AIM OF THE EXERCISE:
In the listing below, start your output at the line with "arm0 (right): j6" and end it after the line with "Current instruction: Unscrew", copying every line exactly.

DATASET EXTRACT:

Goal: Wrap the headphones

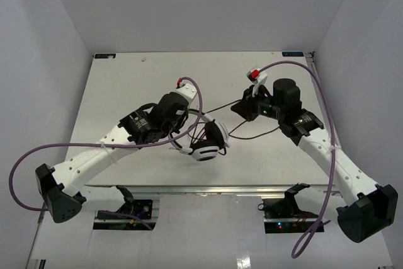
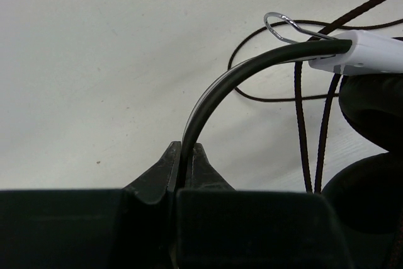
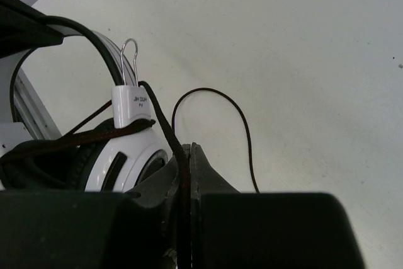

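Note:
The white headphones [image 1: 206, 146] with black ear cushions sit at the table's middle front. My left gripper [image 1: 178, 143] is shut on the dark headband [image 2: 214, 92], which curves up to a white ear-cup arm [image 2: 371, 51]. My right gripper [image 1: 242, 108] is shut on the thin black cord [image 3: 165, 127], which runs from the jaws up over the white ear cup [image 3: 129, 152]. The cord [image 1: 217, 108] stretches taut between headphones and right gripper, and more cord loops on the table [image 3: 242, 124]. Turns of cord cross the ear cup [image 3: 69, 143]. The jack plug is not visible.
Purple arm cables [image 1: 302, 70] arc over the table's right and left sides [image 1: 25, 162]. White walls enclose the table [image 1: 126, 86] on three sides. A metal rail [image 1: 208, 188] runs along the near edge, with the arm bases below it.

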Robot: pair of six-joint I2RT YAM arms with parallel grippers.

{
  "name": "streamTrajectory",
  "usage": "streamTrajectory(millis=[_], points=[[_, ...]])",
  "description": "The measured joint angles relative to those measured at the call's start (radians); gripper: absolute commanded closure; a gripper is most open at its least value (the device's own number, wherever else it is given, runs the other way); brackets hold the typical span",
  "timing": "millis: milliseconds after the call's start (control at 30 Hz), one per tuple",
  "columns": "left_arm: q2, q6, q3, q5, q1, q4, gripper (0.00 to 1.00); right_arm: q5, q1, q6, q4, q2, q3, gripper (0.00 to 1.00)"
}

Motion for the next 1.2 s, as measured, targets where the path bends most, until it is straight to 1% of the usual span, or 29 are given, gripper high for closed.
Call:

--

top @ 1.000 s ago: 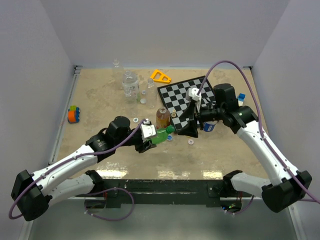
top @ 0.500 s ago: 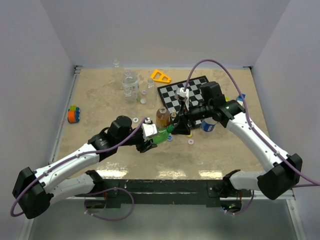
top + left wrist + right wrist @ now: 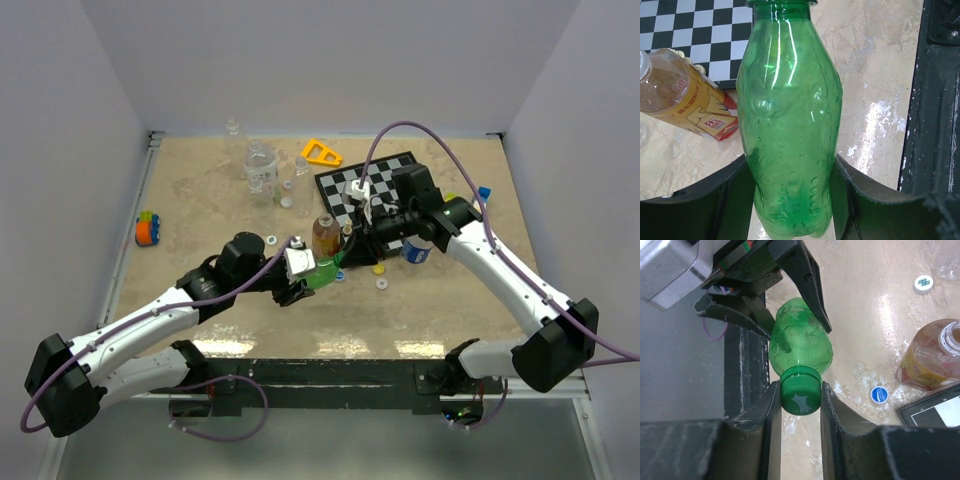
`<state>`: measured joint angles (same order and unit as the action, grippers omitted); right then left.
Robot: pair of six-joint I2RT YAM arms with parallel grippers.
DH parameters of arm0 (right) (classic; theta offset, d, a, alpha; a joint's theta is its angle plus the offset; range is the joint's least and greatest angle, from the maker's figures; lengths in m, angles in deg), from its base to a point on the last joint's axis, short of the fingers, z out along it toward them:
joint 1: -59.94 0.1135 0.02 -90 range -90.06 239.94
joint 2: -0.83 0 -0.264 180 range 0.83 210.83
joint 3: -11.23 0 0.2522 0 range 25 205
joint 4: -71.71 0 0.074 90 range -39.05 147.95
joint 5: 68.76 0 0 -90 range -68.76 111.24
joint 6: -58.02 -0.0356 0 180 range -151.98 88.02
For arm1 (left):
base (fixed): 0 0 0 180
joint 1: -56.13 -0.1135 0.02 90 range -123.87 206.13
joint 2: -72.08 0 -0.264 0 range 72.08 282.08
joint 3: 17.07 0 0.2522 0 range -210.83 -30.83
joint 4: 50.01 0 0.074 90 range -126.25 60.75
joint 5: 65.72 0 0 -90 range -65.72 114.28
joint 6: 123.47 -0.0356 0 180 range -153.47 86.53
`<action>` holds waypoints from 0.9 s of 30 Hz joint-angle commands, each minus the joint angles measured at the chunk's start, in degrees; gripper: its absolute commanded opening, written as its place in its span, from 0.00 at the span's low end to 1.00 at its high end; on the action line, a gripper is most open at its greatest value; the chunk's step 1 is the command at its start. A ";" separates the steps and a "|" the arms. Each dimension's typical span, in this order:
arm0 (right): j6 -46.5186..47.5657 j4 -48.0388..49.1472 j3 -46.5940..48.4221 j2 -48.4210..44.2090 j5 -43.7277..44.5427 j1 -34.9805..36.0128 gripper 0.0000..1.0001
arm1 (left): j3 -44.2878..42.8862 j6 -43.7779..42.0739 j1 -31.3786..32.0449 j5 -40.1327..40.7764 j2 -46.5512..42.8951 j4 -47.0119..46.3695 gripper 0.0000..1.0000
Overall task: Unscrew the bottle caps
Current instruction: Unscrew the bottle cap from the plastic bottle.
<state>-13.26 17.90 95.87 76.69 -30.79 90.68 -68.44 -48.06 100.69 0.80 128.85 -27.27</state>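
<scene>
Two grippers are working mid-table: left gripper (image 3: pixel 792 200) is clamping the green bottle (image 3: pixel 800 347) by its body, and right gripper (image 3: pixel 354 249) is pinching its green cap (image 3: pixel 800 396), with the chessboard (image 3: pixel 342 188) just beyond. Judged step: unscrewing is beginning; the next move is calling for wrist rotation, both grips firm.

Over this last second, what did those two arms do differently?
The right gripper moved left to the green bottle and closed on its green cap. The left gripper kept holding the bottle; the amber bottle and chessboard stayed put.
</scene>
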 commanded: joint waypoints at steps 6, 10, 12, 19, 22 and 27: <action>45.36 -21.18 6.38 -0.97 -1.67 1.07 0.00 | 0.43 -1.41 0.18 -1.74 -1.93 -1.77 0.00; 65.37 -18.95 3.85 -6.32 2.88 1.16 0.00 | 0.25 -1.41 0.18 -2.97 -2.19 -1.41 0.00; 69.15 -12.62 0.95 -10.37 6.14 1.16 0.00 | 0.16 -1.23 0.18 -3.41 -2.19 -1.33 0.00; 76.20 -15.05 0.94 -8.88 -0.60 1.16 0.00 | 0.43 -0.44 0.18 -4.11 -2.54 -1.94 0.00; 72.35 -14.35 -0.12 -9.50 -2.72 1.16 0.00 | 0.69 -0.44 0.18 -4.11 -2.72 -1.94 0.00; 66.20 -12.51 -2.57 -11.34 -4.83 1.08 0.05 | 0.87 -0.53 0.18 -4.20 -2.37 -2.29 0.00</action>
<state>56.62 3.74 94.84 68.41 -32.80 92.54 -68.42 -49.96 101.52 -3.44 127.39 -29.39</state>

SOLUTION TO THIS EXERCISE:
arm0 (right): j6 -46.5186..47.5657 j4 -48.0388..49.1472 j3 -46.5940..48.4221 j2 -48.4210..44.2090 j5 -43.7277..44.5427 j1 -34.9805..36.0128 gripper 0.0000..1.0001
arm1 (left): j3 -44.2878..42.8862 j6 -43.7779..42.0739 j1 -31.3786..32.0449 j5 -40.1327..40.7764 j2 -46.5512..42.8951 j4 -47.0119..46.3695 gripper 0.0000..1.0000
Overall task: Unscrew the bottle caps
Current instruction: Unscrew the bottle cap from the plastic bottle.

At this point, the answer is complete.